▶ _Task details_
Search the data for "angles". Each line containing it is to be copied.
----- Recorded information -----
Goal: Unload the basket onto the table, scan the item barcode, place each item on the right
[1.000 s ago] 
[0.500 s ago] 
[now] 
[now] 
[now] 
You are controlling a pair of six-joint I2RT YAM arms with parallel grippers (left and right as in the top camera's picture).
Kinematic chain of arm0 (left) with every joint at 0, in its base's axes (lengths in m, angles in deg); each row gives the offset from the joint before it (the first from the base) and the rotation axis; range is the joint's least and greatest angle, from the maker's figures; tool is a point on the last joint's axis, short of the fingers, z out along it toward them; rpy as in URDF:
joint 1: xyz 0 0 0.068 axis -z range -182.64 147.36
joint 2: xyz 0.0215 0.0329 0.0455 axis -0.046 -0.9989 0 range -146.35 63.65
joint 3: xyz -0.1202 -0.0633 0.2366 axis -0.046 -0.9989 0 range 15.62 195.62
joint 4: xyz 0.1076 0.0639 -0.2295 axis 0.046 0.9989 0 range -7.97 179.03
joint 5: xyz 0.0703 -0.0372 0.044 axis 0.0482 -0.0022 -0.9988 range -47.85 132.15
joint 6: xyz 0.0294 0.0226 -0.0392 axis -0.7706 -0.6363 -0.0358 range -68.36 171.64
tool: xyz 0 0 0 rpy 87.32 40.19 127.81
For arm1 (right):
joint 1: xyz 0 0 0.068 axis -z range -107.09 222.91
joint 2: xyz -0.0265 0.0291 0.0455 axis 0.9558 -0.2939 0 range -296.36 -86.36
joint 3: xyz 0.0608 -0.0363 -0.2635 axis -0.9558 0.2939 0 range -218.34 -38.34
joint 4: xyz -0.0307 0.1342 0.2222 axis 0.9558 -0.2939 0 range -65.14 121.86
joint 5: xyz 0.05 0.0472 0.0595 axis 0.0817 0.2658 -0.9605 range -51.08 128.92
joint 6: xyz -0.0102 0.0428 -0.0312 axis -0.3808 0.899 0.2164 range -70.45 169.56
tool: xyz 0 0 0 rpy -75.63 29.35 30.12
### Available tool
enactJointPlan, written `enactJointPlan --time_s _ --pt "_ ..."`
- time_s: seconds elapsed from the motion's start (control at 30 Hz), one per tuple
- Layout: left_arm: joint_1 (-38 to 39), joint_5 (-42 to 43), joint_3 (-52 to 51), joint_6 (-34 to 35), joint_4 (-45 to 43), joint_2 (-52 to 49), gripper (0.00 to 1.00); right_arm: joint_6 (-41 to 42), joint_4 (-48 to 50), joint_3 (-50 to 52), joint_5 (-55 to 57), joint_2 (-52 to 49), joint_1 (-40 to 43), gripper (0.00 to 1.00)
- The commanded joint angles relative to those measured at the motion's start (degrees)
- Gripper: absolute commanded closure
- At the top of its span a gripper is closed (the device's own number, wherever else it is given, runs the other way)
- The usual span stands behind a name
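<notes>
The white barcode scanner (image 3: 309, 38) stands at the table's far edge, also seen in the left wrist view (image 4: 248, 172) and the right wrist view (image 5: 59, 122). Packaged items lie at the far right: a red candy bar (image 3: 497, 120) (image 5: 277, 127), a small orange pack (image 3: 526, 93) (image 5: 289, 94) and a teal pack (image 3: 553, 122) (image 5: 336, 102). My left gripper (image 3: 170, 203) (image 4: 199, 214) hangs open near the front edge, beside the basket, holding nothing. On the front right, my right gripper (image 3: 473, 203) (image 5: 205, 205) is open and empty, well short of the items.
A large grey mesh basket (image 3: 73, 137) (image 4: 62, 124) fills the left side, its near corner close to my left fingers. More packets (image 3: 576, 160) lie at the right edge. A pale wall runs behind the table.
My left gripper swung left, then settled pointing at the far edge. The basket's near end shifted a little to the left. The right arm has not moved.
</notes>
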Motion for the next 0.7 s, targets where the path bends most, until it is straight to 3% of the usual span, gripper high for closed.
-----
▶ _Response to the task_
Kinematic chain of arm0 (left) with every joint at 0, in its base's axes (lengths in m, angles in deg); each row gives the offset from the joint before it (the first from the base) and the rotation axis; range is the joint's least and greatest angle, from the maker's figures; tool is a point on the last joint's axis, short of the fingers, z out along it toward them; rpy as in URDF:
- The commanded joint angles relative to those measured at the motion's start (degrees)

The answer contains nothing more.